Nice job, Phil. Way to enable the living shit out of a bunch of junior-grade psychopaths. Here’s the message you’re sending: Want to get on national TV sporting some new threads and a pocketful of cash? Why, just mount up your bepimpled posse to go assault someone you wouldn’t have the courage to face mano-a-mano, and film it so you can relive your incredibly daring and well-choreographed triumph! When Dr. Phil springs your sorry ass from the jailtime you so richly deserve you can feel extra good about yourself and your choice of hobbies. No guilt! No consequences! Easy peasy.

I don’t even know what else to say here except that the world deserves Dr. Ding-style justice* and not Dr. Phil-style sensationalistic and utterly immoral quackery. But quick.

So Phil-baby.
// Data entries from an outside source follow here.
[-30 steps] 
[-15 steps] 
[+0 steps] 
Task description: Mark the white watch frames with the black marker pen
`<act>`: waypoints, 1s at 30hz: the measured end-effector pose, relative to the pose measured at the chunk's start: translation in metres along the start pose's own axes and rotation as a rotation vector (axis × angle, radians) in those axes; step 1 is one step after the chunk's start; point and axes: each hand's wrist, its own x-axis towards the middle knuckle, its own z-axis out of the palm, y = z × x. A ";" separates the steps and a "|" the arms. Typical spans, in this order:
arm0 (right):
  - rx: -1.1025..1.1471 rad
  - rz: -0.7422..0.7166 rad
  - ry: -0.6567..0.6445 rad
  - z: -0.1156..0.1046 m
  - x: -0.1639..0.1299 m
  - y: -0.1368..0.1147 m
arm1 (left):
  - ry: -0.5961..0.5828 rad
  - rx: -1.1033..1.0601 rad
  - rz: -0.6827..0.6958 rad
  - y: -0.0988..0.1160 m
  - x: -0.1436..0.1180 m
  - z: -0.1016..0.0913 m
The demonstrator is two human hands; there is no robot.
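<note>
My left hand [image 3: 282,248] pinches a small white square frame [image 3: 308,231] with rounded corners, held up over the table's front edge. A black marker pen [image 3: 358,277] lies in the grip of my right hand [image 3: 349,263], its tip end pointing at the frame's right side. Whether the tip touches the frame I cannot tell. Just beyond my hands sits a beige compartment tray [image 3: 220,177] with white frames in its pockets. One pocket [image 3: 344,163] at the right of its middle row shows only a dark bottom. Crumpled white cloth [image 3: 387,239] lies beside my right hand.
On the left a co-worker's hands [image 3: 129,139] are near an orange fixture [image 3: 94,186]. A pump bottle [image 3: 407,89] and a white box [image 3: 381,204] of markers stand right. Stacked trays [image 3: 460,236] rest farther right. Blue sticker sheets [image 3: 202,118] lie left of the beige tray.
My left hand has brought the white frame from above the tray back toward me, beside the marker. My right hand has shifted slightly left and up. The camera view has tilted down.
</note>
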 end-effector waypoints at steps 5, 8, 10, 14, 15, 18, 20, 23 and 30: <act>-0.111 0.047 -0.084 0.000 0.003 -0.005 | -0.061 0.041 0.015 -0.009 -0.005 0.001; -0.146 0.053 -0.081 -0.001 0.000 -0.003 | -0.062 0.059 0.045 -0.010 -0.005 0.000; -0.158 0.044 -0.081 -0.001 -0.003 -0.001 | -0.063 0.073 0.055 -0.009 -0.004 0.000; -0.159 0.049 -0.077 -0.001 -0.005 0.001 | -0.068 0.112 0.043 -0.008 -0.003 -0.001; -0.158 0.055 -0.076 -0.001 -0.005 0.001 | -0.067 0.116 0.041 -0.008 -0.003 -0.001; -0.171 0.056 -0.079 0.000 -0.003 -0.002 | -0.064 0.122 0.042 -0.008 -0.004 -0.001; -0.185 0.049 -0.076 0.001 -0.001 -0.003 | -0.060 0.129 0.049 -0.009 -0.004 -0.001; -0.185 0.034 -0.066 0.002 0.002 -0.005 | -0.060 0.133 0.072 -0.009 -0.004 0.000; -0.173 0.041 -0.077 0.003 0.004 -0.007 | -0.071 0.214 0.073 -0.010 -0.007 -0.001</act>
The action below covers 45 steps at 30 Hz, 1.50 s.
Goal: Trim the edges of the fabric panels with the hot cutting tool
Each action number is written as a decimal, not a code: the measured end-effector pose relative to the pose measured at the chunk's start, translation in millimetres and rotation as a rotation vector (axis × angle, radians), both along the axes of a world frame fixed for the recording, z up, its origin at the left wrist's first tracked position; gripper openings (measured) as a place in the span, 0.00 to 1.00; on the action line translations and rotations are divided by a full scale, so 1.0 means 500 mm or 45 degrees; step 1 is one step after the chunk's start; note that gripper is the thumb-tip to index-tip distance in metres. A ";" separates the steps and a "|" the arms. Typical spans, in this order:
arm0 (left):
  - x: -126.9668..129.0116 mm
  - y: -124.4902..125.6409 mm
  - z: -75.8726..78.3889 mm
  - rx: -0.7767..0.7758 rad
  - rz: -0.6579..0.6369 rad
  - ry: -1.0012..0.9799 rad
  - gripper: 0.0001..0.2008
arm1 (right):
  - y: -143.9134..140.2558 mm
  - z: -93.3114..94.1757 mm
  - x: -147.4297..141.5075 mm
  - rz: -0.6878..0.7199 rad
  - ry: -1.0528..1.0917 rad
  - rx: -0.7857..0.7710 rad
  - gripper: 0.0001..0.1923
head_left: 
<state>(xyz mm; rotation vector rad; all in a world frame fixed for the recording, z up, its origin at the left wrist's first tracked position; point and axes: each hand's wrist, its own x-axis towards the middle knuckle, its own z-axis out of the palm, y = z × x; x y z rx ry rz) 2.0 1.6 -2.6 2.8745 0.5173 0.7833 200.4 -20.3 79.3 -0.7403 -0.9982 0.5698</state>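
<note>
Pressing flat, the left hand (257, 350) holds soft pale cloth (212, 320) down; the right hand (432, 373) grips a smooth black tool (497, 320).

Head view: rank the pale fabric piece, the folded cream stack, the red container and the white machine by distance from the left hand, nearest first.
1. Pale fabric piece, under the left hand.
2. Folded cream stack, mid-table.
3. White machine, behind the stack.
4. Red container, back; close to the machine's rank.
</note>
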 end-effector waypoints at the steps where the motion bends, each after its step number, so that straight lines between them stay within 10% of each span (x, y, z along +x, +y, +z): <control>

Consider this your official challenge: you and me, sans handlers, henchpersons and manservants, noon tomorrow, AskDrDing Comments, any choice of weaponry. Me, I’ll use my wits, my sass, and my keen sense of moral outrage. Also, I should let you know that my tiara doubles as a deadly, highly-glamorous boomerang. I’m assuming here that you will probably just bring your moustache, your grody attempts at folksy charm, and your boundless greed.

It’s on, Philly Mac. Come prepared to marshall some serious arguments in order to defend your actions from my scathing logic and general pissed-offedness. Bring it.

*Superficially, Dr. Ding-style justice looks a LOT like Drunken Monkey-style kung-fu, but let me assure you; it’s far more swift, and twice as deadly what with all the purse-windmilling, arm-flailing, and cheetah-like screaming going on.